■ **Problem to solve**
I would like each line of the data that holds the word "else" copied out.

(Data excerpts)
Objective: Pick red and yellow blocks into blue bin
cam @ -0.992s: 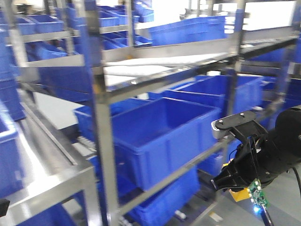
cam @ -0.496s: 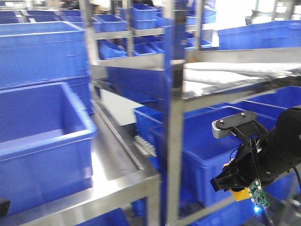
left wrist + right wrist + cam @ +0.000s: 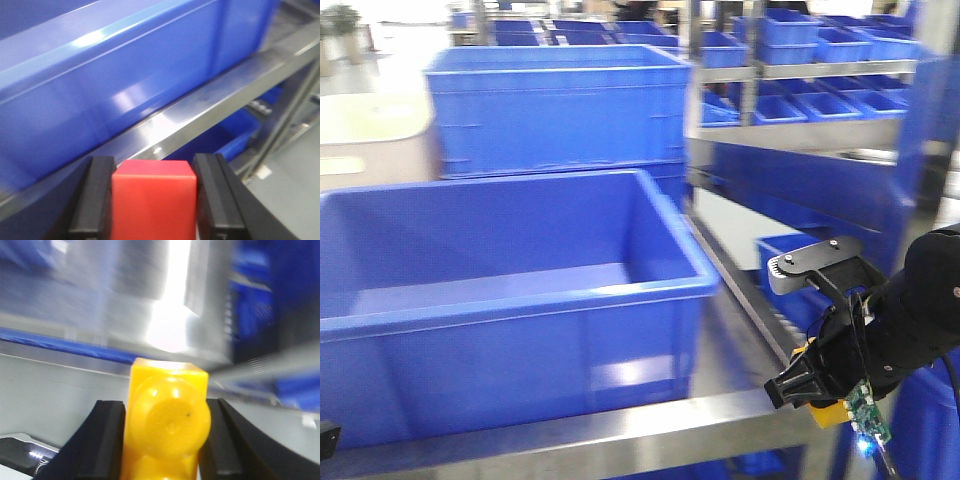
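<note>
Gripping a small red cube (image 3: 152, 200) between two black fingers (image 3: 97, 195), the left gripper (image 3: 153, 164) is clamped firmly on the block, which fills the gap from pad to pad. The cube hangs in the air, outside and below the blue bin (image 3: 520, 300), just in front of the steel shelf rail (image 3: 200, 115) on which the bin stands. The bin's smooth outer wall and thick rim run across the top of the left wrist view.

The right gripper (image 3: 165, 409) is closed in the same way on the yellow brick (image 3: 167, 425), a round stud on the brick facing the wrist camera. Behind it the background is smeared, and only pale floor, bright metal and blue plastic can be made out.

In the front view the black right arm (image 3: 910, 330) sits low at the right, beside the bin's near corner and apart from it, with a sliver of yellow showing beneath it. A second large blue crate (image 3: 555, 105) stands behind the bin, and shelves (image 3: 820, 70) loaded with small blue crates (image 3: 800, 30) fill the upper right.
</note>
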### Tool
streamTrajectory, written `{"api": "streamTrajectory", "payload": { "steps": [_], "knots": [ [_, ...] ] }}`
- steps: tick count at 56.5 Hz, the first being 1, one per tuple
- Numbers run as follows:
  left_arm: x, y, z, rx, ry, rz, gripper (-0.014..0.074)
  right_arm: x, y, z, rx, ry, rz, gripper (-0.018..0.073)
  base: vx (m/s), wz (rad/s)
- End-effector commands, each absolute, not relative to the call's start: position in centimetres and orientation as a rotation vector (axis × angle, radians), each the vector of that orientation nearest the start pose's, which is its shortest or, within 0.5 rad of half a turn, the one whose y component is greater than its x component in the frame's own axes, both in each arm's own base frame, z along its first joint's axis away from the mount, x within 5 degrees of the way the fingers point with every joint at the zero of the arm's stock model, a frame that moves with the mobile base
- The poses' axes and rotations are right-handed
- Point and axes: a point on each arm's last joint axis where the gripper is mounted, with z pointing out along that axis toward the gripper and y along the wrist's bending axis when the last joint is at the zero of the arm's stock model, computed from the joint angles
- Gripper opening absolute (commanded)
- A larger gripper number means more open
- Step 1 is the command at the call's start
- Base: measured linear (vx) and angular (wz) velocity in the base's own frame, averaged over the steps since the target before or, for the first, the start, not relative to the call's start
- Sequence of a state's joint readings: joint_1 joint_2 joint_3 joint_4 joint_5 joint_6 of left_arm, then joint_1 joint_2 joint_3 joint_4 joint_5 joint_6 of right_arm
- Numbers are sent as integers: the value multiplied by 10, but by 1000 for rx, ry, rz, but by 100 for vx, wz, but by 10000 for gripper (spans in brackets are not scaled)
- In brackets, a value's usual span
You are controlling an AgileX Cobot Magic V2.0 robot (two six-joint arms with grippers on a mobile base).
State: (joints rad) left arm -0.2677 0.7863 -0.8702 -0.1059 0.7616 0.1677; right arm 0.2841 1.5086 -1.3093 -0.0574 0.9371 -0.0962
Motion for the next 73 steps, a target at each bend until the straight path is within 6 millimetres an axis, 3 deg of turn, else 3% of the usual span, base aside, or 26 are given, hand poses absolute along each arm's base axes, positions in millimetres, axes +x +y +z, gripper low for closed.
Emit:
{"api": "streamTrajectory", "payload": {
  "steps": [1, 28, 73],
  "knots": [
    [140, -47, 379, 408, 2017, -202, 251, 304, 82, 345, -507, 2455, -11, 272, 1, 50],
    [140, -47, 379, 408, 2017, -202, 251, 304, 82, 345, -507, 2455, -11, 272, 1, 31],
    [140, -47, 379, 408, 2017, -202, 251, 304, 82, 345, -507, 2455, -11, 272, 1, 3]
  ]
}}
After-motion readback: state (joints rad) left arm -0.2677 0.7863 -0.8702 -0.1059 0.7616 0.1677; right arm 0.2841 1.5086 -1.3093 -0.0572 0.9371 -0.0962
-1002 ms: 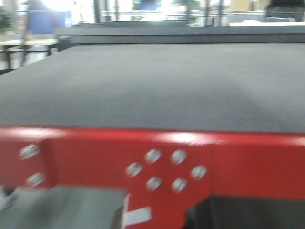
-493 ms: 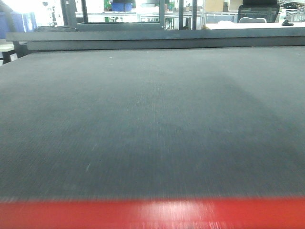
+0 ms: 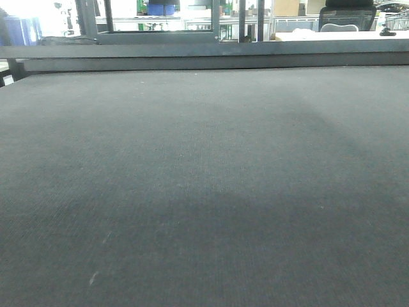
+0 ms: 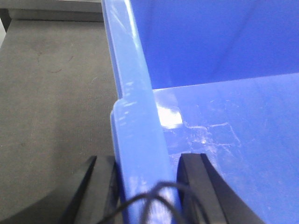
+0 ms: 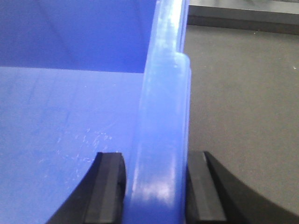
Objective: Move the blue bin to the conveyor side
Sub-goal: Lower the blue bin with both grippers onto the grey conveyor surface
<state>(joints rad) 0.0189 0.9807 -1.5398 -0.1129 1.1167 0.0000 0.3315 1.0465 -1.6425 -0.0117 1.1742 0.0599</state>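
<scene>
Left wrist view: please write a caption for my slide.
The left hand grips the blue bin by its wall, conveyor beside it.

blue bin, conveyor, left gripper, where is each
blue bin [image 4: 133,93]: left wrist view, rim of its wall
conveyor [image 3: 204,179]: front-facing view, middle of black belt
left gripper [image 4: 147,161]: left wrist view, midway between its pads
</scene>
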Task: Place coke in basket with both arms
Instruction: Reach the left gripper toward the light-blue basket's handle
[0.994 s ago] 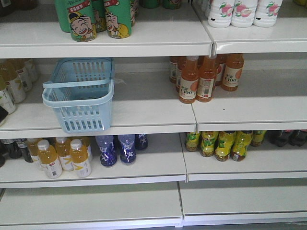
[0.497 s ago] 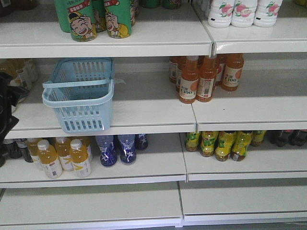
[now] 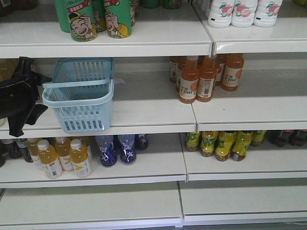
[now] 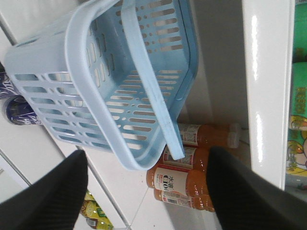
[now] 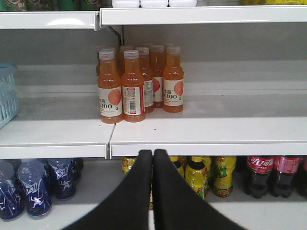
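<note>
The light blue basket [image 3: 79, 93] stands on the middle shelf, left of centre, its handles folded across its rim. My left gripper [image 3: 29, 93] hovers just left of it, open with nothing between its fingers. In the left wrist view the basket [image 4: 110, 86] fills the frame ahead of the spread fingers [image 4: 48, 196]. The coke [image 5: 259, 173] bottles, red-labelled with dark drink, stand on the lower shelf at the far right, also seen as dark bottles of coke [image 3: 288, 138] in the front view. My right gripper [image 5: 153, 154] is shut and empty, level with the middle shelf's front edge.
Orange-drink bottles [image 3: 204, 76] cluster on the middle shelf right of the basket. Yellow-green bottles [image 3: 223, 143] stand beside the coke. Blue bottles [image 3: 117, 148] and yellow juice bottles [image 3: 62, 155] sit below the basket. Green cans [image 3: 96, 19] and white bottles [image 3: 242, 12] stand on the top shelf.
My left gripper has come up from the left edge of the front view and moved right, ending beside the basket's left side. Basket and bottles have not moved.
</note>
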Controlling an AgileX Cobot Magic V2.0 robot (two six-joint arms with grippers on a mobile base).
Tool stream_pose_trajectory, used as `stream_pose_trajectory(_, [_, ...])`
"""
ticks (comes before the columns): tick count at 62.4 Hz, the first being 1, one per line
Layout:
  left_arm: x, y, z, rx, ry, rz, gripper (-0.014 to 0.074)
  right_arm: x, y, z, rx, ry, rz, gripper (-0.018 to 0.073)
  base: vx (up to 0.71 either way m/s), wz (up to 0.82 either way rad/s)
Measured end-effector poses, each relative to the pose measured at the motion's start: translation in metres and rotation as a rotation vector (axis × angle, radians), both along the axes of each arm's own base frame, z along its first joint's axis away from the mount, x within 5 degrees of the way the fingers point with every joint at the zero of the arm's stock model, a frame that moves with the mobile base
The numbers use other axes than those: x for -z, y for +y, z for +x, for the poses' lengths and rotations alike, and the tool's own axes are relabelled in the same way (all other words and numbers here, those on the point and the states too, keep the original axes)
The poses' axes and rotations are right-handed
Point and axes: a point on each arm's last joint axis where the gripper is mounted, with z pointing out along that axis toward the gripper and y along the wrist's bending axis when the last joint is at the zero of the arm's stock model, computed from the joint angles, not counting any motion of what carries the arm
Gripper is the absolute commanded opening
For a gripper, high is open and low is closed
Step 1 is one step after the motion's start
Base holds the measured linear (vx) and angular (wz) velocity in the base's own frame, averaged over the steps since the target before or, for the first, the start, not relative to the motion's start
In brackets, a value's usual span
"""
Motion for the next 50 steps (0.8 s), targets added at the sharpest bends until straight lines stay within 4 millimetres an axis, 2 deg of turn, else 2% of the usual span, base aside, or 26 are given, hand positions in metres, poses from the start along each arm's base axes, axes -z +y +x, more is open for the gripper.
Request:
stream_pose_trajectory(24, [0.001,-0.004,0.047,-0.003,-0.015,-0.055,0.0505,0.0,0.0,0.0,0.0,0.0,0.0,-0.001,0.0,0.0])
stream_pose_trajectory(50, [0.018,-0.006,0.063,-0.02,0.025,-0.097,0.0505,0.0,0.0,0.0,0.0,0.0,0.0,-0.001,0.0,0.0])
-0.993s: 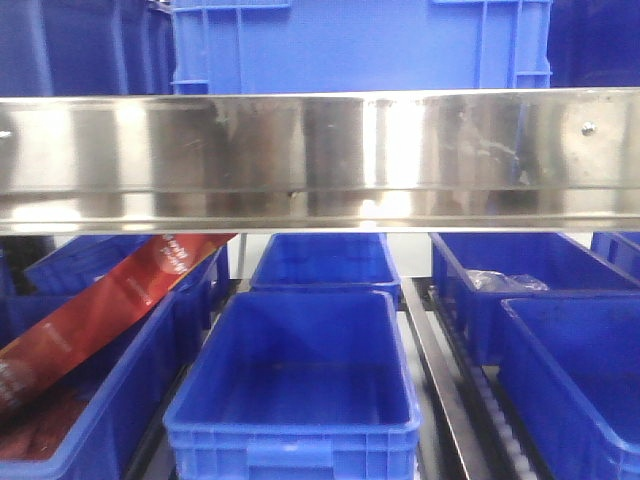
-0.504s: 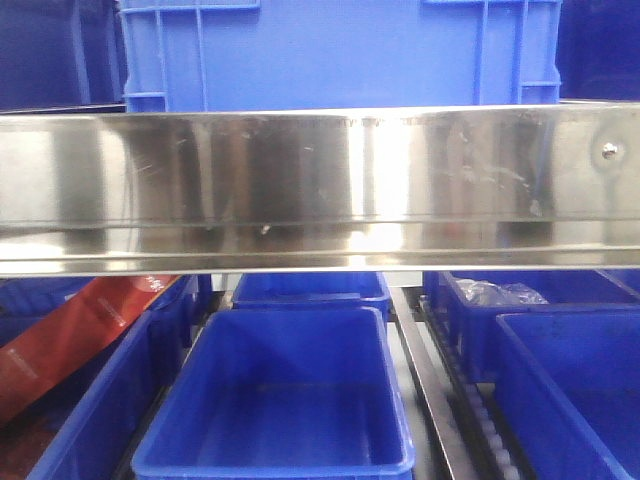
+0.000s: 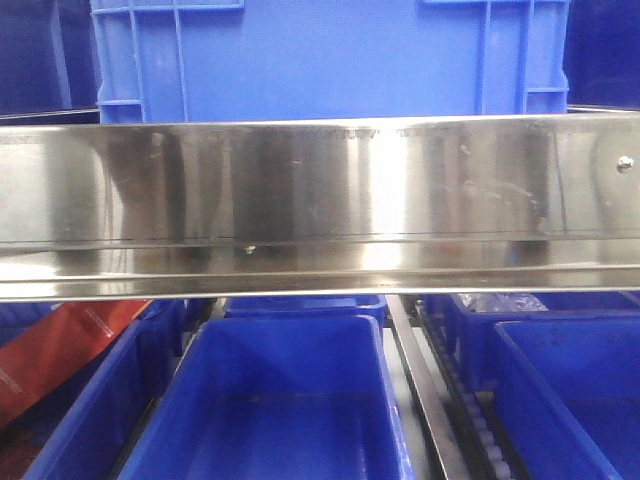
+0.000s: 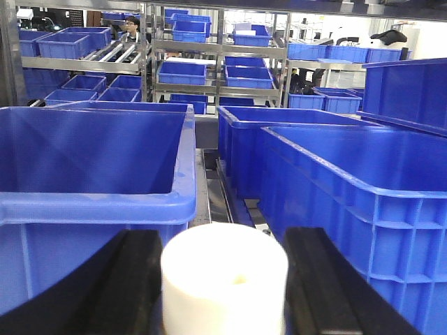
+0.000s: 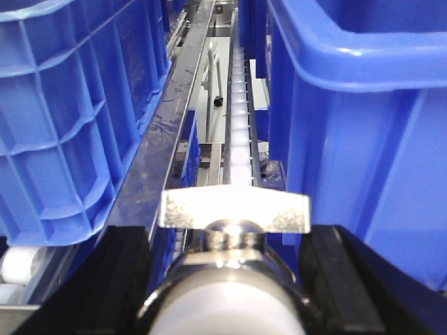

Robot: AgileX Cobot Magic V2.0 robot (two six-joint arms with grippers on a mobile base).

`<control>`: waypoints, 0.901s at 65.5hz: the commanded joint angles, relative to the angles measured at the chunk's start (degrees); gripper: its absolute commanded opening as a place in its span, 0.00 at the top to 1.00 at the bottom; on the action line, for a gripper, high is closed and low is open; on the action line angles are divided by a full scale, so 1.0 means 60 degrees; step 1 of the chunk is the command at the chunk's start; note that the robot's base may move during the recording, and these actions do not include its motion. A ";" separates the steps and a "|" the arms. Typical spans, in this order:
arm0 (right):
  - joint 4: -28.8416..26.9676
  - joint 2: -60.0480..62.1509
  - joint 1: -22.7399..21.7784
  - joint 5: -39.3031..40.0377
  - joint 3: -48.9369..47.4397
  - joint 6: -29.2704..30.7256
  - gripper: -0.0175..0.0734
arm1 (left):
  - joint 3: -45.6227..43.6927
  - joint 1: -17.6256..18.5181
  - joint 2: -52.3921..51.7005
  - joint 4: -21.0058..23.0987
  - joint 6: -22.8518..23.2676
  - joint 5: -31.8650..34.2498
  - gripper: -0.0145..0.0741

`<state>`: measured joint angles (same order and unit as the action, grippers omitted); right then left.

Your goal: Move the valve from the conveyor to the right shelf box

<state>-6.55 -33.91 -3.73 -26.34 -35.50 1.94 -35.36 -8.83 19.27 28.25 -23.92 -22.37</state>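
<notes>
**Right gripper**: black jaws closed on the valve. Its steel T-handle lies crosswise at 12 o'clock of the pale body, and the frame edge cuts off the lower body.

**Left gripper**: jaws clamped on a white cylinder, which stands upright with its base out of frame. What it is cannot be told.

**Around the valve:**
- Ribbed bin at 9 o'clock.
- Smooth bin at 3 o'clock.
- Between them is a narrow lane, where a roller track and a steel rail run toward 12 o'clock.

**Around the cylinder:**
- Wide bin at 10 o'clock and long bin at 2 o'clock, both rims above the jaws.
- A slim gap between them at 12 o'clock.
- Racks of blue bins far behind.
- A person at 11 o'clock, small and indistinct.

**Front view:**
- Beam spans the full width and hides what lies behind it.
- Crate at 12 o'clock, its top cut off.
- Centre bin at 6 o'clock, open-topped, its near end out of frame.
- Side bin at 4 o'clock.
- Red pack at 8 o'clock, partly covered by the beam.
</notes>
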 commanded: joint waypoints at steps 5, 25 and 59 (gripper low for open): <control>0.0099 0.0081 -0.0042 0.0678 -0.0054 0.0039 0.99 | -0.0059 0.0011 -0.0042 0.0091 -0.0026 0.0407 0.96; 0.0099 0.0081 -0.0042 0.0678 -0.0054 0.0039 0.99 | -0.0059 0.0011 -0.0042 0.0091 -0.0026 0.0407 0.96; 0.0081 -0.0057 0.0498 0.0605 -0.0937 0.0354 0.99 | -0.0550 0.1254 0.0496 -0.0645 -0.0026 -0.0419 0.96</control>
<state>-6.54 -34.02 -1.88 -26.96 -38.19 2.96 -36.50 -3.54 20.69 25.74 -23.92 -25.65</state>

■ **Answer to this problem**
Motion for the next 73 steps, a target at each bend until the straight path is within 6 millimetres an axis, 3 deg of turn, else 3% of the usual span, base aside, or 26 are given, hand poses absolute along each arm's base axes, positions in millimetres, axes +x +y +z, gripper low for closed.
Motion for the next 50 steps (0.8 s), targets added at the sharpest bends until straight lines stay within 4 millimetres an axis, 2 deg of turn, else 2% of the usual span, base aside, or 26 are given, hand positions in metres, poses from the start along each arm's base axes, axes -z +y +x, more is open for the gripper.

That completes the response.